Untuk mencapai tujuan itu, tentu akan sangat banyak rintangan dari musuh-musuh sunnah, baik dari kalangan orang-orang kafir, maupun dari kalangan orang-orang islam yang membenci sunnah. Tapi inilah dakwah, selalu ada tantangan. Dan tantangan ini pastinya belum seberapa dengan tantangan yang dihadapi oleh para Nabi dan Rasul. Maka tidak ada kata gentar dan putus asa…Allah bersama kita.

Aku memang bukan Amirul Mukminin, seperti Umar bin Khattab radiallahu ‘anhu, dan khalifah-khalifah setelahnya…Aku hanyalah manusia biasa, yang diberi tanggung jawab yang luar biasa…

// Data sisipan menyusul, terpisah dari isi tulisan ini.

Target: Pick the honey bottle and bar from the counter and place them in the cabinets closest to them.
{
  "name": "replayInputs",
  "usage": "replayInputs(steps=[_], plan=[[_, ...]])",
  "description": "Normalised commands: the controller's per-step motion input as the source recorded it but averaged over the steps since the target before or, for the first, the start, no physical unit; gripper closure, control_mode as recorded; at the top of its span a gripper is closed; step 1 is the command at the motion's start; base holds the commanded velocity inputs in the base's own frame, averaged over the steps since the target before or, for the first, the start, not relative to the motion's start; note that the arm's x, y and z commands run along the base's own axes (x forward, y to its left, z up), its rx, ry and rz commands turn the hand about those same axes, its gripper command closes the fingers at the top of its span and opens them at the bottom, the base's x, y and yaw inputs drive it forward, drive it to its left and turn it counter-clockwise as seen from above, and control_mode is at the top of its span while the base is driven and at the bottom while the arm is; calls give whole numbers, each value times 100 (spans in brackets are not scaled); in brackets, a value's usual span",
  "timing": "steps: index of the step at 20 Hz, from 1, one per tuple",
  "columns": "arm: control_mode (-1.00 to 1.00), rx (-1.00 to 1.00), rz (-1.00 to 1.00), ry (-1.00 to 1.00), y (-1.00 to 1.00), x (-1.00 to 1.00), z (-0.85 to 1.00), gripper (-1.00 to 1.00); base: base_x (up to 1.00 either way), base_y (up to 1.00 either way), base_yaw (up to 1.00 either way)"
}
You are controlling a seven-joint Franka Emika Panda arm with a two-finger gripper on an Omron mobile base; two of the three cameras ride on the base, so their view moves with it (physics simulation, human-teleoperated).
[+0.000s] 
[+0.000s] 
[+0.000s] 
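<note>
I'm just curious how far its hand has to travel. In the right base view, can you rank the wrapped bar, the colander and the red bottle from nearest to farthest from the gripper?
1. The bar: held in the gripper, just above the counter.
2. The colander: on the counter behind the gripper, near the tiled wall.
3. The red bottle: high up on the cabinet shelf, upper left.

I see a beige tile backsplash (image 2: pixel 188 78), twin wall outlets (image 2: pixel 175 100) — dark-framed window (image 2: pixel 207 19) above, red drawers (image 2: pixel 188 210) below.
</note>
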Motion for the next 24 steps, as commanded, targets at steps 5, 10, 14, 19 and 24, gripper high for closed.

Masih dalam hal introspeksi diri, aku teringat pada 3 hal yang akan selalu kita hadapi, yakni:
1. Hawa nafsu
2. Syetan
3. Dunia beserta isi dan keindahannya

Tiga hal inilah yang mungkin akan menjadi faktor predisposisi beratnya dakwah.Namun, seberat apapun dakwah ini, aku tetap terhibur dan bergembira, karena Rasulullah shallallahu ‘alaihi wasallam bersabda:

"Senantiasa ada segolongan dari umatku yang memperjuangkan kebenaran, tidak membahayakan mereka orang yang menghinakan mereka sehingga datang keputusan Allah."(HR. Muslim)

Beliau juga bersabda:

"Sesungguhnya Islam pada permulaannya adalah asing dan akan kembali menjadi asing seperti pada permulaannya. Maka keuntungan besar bagi orang-orang yang asing."(HR. Muslim)

Aku berharap semoga aku BPI termasuk orang-orang yang terus memperjuangkan kebenaran, dan juga termasuk orang-orang yang asing, seperti hadits di atas.

Khatimah…
Saat ini tak ada yang kuinginkan selain dukungan dan doa dari teman-teman muslim, baik yang di BPI mapun di luar BPI, terhadap dakwah ini…
Kritik dan saran kalian akan sangat berharga… Barakallahu fiikum…

Ya Allah, tunjukkanlah kepada kami bahwa yang benar adalah benar, dan berikanlah kekuatan untuk mengikuti kebenaran itu. Dan tunjukkanlah kepada kami bahwa yang salah adalah salah, dan berikanlah kekuatan untuk mengingkari kesalahan itu.